— Your task —
The data is to be repeated exactly, with the images removed.

— Data segment —
⁂

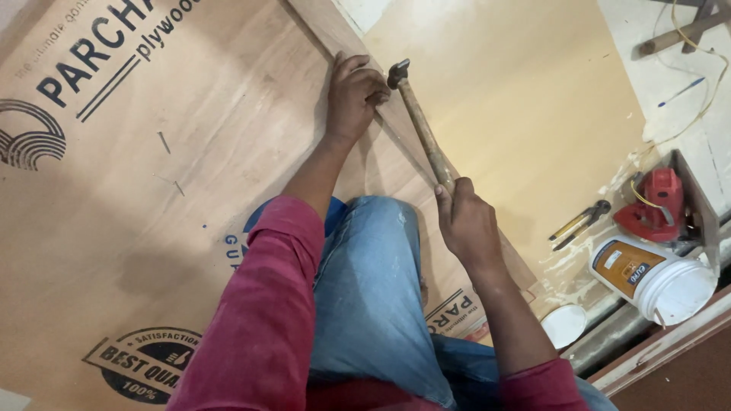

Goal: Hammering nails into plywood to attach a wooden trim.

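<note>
So the person is kneeling on a big plywood sheet [152,190] laid flat, one knee in light blue jeans planted on it. Right hand [466,222] is wrapped tight around the bottom of a wooden-handled hammer [421,125], with the metal head up at the narrow wooden strip [358,57] that runs diagonally along the sheet's edge. Left hand [354,93] rests on that strip right beside the hammer head, fingers curled and pinched together at the tips; can't tell what it's pinching, too small to see.

The sheet has dark blue printed lettering and a striped arc logo at the upper left, plus a round dark seal-type stamp [145,364] near the bottom.

Off to the right on the floor: a white plastic tub with an orange label [651,278] lying on its side, its round white lid [564,326] nearby, yellow-handled pliers [580,224], and a red power tool [653,205] with a yellow cord.
</note>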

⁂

— Result —
Goal: Hammering nails into plywood to attach a wooden trim.

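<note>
So the person is kneeling on a big plywood sheet [152,190] laid flat, one knee in light blue jeans planted on it. Right hand [466,222] is wrapped tight around the bottom of a wooden-handled hammer [421,125], with the metal head up at the narrow wooden strip [358,57] that runs diagonally along the sheet's edge. Left hand [354,93] rests on that strip right beside the hammer head, fingers curled and pinched together at the tips; can't tell what it's pinching, too small to see.

The sheet has dark blue printed lettering and a striped arc logo at the upper left, plus a round dark seal-type stamp [145,364] near the bottom.

Off to the right on the floor: a white plastic tub with an orange label [651,278] lying on its side, its round white lid [564,326] nearby, yellow-handled pliers [580,224], and a red power tool [653,205] with a yellow cord.
</note>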

Nothing further remains for this exercise.